The Choice Between Block-, File- and Object Storage

When talking to people about migrating their applications to Kubernetes, there are often questions about storage:

Does the data remain in Switzerland? (data locality)
Is the data encrypted at rest?
Is there any in-transit encryption applied?
Would it be possible to provide «insert big number here» of storage space?

One thing that is often overlooked is the question about how to access and store data in a multi-node Kubernetes cluster and which infrastructure will be needed for this. As we have several options, I’d like to shed some light on this topic and explain the differences.

Why do we have to choose?

Often applications are running directly on a single server (VM or bare metal) as computing power of one machine is just enough for the use case. If there are other applications to run, they are also operated either on the same machine or just on another single instance. Storing data is easy as the application can just read and write to a local disk. This architecture most often evolves out of historic and economical reasons as there is no need for a load balancer or a complicated cluster setup.

Now, to consolidate all those applications in a Kubernetes cluster (to unify the deployment experience, provide more fault tolerance, etc.), most of the applications should support one thing: running distributed (on different nodes) with multiple replicas.

This is because in a Kubernetes cluster nodes are very dynamic. A node can go down at any point in time (due to unexpected failure, maintenance, cluster-autoscaling, etc). For example, when we do cluster upgrades on our NKE clusters, we completely replace the nodes of every cluster instead of updating software parts of the operating system on each instance. In case of a node failure, Kubernetes takes care of moving running applications to different servers in the cluster. However this might take a few minutes and having just one instance of the application running might result in short disruptions. These disruptions can add up in a maintenance window as every node needs to get replaced. Running the application on more than one node in parallel solves this issue and is one of our recommended best practices.
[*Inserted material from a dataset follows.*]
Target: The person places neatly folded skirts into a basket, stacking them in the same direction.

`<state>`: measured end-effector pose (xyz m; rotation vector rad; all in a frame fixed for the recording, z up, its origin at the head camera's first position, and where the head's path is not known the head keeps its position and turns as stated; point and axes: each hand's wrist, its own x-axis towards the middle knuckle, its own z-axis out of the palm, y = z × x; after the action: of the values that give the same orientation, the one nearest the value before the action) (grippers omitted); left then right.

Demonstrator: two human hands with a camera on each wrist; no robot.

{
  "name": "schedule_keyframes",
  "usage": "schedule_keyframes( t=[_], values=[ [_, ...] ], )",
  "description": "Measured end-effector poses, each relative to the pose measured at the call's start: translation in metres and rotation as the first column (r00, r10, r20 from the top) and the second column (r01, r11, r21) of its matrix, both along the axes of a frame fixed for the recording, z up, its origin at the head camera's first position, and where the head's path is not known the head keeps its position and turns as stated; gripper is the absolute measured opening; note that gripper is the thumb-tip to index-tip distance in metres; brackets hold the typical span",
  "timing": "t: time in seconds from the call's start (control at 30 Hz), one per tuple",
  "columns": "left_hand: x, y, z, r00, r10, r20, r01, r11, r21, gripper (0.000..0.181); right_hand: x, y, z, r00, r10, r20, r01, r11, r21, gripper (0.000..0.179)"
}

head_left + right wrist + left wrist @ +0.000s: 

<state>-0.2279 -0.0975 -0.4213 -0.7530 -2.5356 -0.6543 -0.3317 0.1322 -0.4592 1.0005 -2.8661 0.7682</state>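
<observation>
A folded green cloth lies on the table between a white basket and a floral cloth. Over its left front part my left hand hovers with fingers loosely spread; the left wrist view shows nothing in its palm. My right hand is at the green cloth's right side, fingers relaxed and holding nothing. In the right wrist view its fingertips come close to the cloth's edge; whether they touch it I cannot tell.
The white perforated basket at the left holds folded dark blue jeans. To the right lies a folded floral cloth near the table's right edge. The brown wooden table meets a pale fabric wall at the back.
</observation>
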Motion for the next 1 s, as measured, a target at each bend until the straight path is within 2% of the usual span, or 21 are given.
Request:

There is one challenge though, if every application instance only stores data locally on the node where it runs, other instances won't have access to that data as they are running on different machines. Often web applications store user uploaded data (PDFs, images, etc). That data now needs to be accessible by all application replicas. Besides our applications which need to be ready to work in a distributed environment, we also might need a storage system which can be accessed by distributed clients.

What can we choose from?

Based on the last section, storage system access in Kubernetes can be divided into 2 types:

read-write-once (RWO)
read-write-many (RWX)

The difference is easy to explain. If a storage location can only be accessed by one «writer» (an application which wants to write or delete data) on one node at one point in time, the access type is called read-write-once. It might be that other applications running on different nodes can have read-only access to the storage space, but this depends on the system in use.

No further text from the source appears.